> Assignment
Everything from the line with "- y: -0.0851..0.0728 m" to the end of the material is to be retyped exactly, both ends included, and nothing else.

Start of Dataset extract

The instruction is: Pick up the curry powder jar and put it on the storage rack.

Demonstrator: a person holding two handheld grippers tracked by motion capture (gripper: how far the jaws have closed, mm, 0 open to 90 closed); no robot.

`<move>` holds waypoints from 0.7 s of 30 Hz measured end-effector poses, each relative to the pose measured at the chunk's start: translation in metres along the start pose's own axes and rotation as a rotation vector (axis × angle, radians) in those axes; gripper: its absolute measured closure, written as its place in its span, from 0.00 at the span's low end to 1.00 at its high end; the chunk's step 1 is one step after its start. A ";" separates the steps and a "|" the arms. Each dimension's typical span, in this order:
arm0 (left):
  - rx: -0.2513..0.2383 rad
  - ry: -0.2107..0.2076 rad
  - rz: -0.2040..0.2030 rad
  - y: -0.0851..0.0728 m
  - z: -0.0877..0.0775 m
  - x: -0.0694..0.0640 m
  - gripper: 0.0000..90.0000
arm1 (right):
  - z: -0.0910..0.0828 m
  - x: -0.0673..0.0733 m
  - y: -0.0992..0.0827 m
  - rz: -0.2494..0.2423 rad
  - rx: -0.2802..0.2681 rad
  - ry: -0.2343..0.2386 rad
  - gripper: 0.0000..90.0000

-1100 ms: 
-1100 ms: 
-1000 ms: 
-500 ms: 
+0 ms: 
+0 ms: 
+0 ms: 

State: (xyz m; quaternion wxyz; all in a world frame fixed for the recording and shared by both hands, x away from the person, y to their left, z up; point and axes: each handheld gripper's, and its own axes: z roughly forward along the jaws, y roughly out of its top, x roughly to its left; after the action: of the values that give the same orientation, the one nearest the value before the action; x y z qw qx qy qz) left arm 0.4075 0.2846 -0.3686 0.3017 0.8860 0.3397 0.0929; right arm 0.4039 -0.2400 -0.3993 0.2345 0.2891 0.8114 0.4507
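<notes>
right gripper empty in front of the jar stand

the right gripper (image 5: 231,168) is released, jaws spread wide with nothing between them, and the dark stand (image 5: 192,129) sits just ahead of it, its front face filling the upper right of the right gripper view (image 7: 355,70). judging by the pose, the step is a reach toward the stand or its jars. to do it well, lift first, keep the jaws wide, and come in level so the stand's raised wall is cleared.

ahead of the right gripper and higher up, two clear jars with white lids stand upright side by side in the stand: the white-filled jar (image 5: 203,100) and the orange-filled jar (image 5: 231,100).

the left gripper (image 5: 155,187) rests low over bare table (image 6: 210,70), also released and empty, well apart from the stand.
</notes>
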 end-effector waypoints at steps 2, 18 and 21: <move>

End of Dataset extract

> Task result
  - y: -0.0851..0.0728 m
  - z: -0.0877..0.0775 m
  - x: -0.0694..0.0640 m
  - gripper: 0.0000..90.0000
arm1 (right):
  - z: -0.0910..0.0828 m
  - x: -0.0673..0.0733 m
  - y: -0.0992..0.0827 m
  - rz: -0.2494..0.2423 rad
  - rx: -0.2802..0.2681 rad
  - ry: -0.2343..0.2386 rad
  - gripper: 0.0000..90.0000

-1100 ms: 
-1100 ms: 
-1000 ms: 
-500 ms: 
+0 ms: 
+0 ms: 
+0 ms: 

State: (xyz m; quaternion wxyz; all in a world frame fixed for the recording and shared by both hands, x away from the person, y to their left, z up; point and axes: each handheld gripper's, and its own axes: z roughly forward along the jaws, y roughly out of its top, x roughly to its left; after the action: of the values that give the same orientation, the one nearest the value before the action; x y z qw qx qy qz) left arm 0.4075 0.2846 -0.3686 0.3017 0.8860 0.3397 0.0929; right arm 0.4039 -0.2400 -0.3993 0.2345 0.2891 0.8114 0.4507
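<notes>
right gripper empty in front of the jar stand

the right gripper (image 5: 231,168) is released, jaws spread wide with nothing between them, and the dark stand (image 5: 192,129) sits just ahead of it, its front face filling the upper right of the right gripper view (image 7: 355,70). judging by the pose, the step is a reach toward the stand or its jars. to do it well, lift first, keep the jaws wide, and come in level so the stand's raised wall is cleared.

ahead of the right gripper and higher up, two clear jars with white lids stand upright side by side in the stand: the white-filled jar (image 5: 203,100) and the orange-filled jar (image 5: 231,100).

the left gripper (image 5: 155,187) rests low over bare table (image 6: 210,70), also released and empty, well apart from the stand.
</notes>
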 end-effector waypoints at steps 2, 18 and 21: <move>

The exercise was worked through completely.